Midnight on the Morgue Floor
The clock in the corridor drummed twelve times, as if counting down to a private confession. The morgue’s lights hummed with a patient insistence, and the cold seeped through the walls like a measured breath. I had taken this shift to prove a point: that fear could be organized, filed, and stacked in neat rows beside the bodies we preserved. The carts squeaked, the door to Bay 4 sighed open, then closed again, and the quiet settled into my bones the way dry ice settles into a cold pool. I wore gloves that squeaked with every motion, a name tag that read Night Duty, and the kind of resolve you feel when the world tilts just enough to prove you wrong.
On nights like this I learn to listen to what the freezer won’t say. The room smells of resin and rain and things that do not deserve a second dawn. I run the routine: check the calibration log, note the temperature, seal the compartments, and pretend the body in Bay 7 is just a patient with a complicated medical history. The corridor lights pulse faintly, and a distant faucet taps in a rhythm that sounds almost like a heartbeat—almost. Somewhere between the squeak of the gurney wheels and the soft thud of a door closing on its own, the ordinary night begins to murmur secret things.
“The morgue keeps its own time,” the old supervisor used to say, almost as a joke. Tonight the words return as a whisper between machines, as if the room itself had learned a new language and is practicing it on my nerves.
I keep a ledger of small phenomena—the kind you dismiss until you cannot. A pale fingerprint on the glass of Bay 9, a cold draft that brushes the back of my neck even when the vents are off, a tag that rearranges itself to read a different name, a medical history I did not tick. Tonight I note them not as anomalies but as a pattern, a map of where fear hides when no one is watching.
- A quiet sigh drifting from Bay 3 as if someone exhaled in their sleep and forgot to stop.
- A seam of frost tracing a handprint across the stainless steel, perfectly centered over the lid.
- Footsteps that never quite align with the tracks on the floor, always a fraction ahead.
- A whispered correction in the margin of the logbook, a name that shouldn't be there after hours.
- The door to the cold room clicking shut from the inside, even with the latch clearly set outward.
When I finally swing Bay 9 open again, the air feels heavier, as though the room had gathered something and refused to release it. The figure on the gurney lies exactly as arranged, yet the blanket trembles with a breath that isn’t mine. I step back, count to ten, and listen to the floorboards remember a rhythm they had forgotten. A shadow slides along the edge of the corridor, dissolves into the fluorescent glare, and leaves behind a memory of laughter—soft, human, gone.

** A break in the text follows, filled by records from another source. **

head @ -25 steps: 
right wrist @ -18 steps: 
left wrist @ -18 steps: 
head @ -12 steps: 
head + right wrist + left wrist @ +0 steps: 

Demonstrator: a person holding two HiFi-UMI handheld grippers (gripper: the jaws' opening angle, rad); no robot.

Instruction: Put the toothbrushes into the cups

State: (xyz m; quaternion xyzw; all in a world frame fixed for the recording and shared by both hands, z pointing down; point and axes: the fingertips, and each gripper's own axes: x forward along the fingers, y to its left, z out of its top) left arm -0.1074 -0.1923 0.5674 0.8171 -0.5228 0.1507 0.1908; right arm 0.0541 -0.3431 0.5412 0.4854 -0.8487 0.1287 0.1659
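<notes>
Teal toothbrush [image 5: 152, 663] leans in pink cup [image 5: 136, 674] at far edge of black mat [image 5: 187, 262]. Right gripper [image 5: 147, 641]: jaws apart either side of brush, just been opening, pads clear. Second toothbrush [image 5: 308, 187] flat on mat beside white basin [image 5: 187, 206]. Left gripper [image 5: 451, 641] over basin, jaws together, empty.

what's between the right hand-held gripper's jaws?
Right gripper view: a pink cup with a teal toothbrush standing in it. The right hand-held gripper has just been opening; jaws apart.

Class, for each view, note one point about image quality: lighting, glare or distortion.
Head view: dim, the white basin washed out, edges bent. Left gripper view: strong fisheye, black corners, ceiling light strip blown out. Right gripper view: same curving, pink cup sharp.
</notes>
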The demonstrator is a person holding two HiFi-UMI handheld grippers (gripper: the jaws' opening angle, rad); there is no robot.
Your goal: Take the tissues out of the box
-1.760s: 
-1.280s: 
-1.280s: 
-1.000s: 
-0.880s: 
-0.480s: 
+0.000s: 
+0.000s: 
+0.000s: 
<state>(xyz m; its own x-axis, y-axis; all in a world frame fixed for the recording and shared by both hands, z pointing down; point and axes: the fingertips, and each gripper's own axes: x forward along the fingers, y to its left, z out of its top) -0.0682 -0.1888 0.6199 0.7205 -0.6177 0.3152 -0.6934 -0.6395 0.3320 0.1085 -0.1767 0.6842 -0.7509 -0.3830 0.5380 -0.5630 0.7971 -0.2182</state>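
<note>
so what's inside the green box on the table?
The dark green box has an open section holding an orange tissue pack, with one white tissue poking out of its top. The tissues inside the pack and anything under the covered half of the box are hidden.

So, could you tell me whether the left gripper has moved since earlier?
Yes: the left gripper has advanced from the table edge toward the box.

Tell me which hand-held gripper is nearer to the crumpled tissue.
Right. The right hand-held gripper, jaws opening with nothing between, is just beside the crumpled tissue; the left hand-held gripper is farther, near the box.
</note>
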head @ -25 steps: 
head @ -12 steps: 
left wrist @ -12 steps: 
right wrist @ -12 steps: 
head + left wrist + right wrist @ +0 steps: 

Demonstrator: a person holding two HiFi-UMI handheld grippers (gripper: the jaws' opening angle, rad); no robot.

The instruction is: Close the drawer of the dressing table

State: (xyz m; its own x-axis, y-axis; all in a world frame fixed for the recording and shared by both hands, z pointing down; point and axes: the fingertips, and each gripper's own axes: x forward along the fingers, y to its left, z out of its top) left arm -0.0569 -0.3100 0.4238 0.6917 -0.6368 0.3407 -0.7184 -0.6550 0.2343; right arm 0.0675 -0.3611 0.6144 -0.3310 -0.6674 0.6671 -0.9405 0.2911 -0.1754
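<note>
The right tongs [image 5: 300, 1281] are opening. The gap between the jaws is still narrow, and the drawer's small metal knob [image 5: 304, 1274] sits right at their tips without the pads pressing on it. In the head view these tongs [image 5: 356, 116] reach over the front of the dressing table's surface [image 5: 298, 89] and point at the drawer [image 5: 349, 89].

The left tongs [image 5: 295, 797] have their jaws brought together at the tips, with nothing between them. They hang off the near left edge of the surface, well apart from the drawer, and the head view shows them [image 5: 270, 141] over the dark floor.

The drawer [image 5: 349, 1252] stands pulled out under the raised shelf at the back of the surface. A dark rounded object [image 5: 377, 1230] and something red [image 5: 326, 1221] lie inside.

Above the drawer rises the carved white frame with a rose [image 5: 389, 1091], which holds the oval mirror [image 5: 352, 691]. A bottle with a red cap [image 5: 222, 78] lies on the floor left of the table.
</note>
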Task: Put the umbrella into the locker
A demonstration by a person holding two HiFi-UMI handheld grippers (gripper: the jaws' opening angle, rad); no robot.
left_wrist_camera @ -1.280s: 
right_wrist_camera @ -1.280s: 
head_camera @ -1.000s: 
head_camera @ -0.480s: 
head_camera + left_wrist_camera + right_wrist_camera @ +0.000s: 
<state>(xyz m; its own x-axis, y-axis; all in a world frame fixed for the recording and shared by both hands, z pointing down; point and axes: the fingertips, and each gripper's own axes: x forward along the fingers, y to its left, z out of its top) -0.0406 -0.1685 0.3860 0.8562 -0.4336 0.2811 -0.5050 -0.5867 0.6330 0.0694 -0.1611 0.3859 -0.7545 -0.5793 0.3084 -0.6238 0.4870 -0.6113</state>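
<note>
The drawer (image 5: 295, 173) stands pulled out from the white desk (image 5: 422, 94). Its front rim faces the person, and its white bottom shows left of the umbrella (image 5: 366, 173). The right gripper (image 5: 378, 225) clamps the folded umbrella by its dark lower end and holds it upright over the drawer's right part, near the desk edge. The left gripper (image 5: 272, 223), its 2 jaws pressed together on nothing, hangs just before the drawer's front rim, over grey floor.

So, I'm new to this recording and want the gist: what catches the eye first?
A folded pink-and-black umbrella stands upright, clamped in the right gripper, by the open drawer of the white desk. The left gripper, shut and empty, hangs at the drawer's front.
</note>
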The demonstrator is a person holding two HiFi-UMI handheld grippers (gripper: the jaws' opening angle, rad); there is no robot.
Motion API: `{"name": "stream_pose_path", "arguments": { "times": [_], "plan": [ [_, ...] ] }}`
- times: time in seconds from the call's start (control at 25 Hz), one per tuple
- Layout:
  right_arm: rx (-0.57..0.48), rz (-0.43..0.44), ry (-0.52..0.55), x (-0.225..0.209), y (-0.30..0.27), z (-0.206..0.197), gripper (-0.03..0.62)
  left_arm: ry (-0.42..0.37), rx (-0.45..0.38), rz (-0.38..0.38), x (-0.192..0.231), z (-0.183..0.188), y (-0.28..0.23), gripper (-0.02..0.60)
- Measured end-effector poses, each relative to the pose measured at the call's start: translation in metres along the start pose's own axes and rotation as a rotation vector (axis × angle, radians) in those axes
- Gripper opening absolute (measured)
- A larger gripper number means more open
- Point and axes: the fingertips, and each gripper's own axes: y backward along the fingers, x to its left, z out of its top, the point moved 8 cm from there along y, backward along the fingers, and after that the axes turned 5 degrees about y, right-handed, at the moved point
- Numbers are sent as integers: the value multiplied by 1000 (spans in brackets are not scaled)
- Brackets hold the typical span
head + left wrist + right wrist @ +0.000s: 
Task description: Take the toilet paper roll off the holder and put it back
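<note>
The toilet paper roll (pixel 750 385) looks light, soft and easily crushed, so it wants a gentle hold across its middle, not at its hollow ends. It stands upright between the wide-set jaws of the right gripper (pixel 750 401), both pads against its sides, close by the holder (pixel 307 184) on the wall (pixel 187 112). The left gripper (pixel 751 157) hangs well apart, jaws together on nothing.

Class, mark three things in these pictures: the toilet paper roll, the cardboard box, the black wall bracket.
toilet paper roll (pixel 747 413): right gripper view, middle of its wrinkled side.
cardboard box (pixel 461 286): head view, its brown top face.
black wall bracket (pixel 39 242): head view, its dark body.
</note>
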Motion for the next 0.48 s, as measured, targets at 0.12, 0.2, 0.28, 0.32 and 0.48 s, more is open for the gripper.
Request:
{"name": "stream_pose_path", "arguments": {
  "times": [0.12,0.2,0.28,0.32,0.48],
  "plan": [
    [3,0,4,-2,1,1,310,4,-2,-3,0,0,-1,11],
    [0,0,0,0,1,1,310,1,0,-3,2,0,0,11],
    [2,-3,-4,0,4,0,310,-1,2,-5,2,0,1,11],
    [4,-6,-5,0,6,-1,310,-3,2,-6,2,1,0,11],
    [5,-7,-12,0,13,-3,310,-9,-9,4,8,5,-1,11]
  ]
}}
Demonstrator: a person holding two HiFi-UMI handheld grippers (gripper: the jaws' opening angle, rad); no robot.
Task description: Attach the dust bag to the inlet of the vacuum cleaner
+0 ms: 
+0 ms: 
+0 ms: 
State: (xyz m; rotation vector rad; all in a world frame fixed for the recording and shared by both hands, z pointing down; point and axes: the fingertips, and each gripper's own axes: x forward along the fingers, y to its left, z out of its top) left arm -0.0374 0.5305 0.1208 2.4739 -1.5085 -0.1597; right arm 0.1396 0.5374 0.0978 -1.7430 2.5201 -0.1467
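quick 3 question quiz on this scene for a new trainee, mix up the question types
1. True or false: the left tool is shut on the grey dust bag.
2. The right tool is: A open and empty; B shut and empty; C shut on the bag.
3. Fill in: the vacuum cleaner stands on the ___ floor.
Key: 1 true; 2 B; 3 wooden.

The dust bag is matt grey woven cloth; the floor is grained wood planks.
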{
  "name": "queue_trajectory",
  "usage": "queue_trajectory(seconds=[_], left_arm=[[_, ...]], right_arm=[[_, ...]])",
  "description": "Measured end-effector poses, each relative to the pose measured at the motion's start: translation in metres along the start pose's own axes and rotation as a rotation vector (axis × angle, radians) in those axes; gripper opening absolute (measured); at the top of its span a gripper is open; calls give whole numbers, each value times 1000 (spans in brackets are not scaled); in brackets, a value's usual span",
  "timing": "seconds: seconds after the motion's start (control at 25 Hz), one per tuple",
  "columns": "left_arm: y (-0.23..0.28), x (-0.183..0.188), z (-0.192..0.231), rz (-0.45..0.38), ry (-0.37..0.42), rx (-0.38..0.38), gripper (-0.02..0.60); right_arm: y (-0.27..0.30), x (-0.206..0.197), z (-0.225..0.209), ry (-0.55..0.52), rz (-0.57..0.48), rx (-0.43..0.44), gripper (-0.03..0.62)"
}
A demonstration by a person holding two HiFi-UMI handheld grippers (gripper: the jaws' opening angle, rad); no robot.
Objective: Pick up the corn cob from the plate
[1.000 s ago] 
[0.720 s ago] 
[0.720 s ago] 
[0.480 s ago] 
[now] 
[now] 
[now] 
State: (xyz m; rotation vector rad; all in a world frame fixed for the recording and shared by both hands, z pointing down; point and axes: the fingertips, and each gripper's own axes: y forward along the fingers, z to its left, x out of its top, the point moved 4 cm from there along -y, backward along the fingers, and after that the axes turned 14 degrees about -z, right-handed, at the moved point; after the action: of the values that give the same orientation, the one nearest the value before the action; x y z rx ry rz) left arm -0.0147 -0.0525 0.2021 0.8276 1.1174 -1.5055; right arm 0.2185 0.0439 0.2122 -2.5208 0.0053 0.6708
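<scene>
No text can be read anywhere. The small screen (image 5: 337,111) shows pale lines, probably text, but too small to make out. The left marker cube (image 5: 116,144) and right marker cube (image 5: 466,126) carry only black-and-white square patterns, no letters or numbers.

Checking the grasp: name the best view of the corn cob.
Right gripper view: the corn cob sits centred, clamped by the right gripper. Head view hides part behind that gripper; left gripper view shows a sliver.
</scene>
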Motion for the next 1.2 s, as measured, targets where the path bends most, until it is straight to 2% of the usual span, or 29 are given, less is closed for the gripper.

Dawn never fully arrives here; it merely refracts through the frosted glass and into the minds of those who work the night shift. I wipe the condensation from my face, seal the lids, and push the trolley toward the exit. The doors sigh as if a long-held breath has finally escaped. I walk into the corridor's pale light and carry with me the knowledge that some nights, the living merely lend an ear to listen to the dead telling stories they already know by heart.
We move through the quiet pretending it is ordinary. Sometimes the quiet answers back.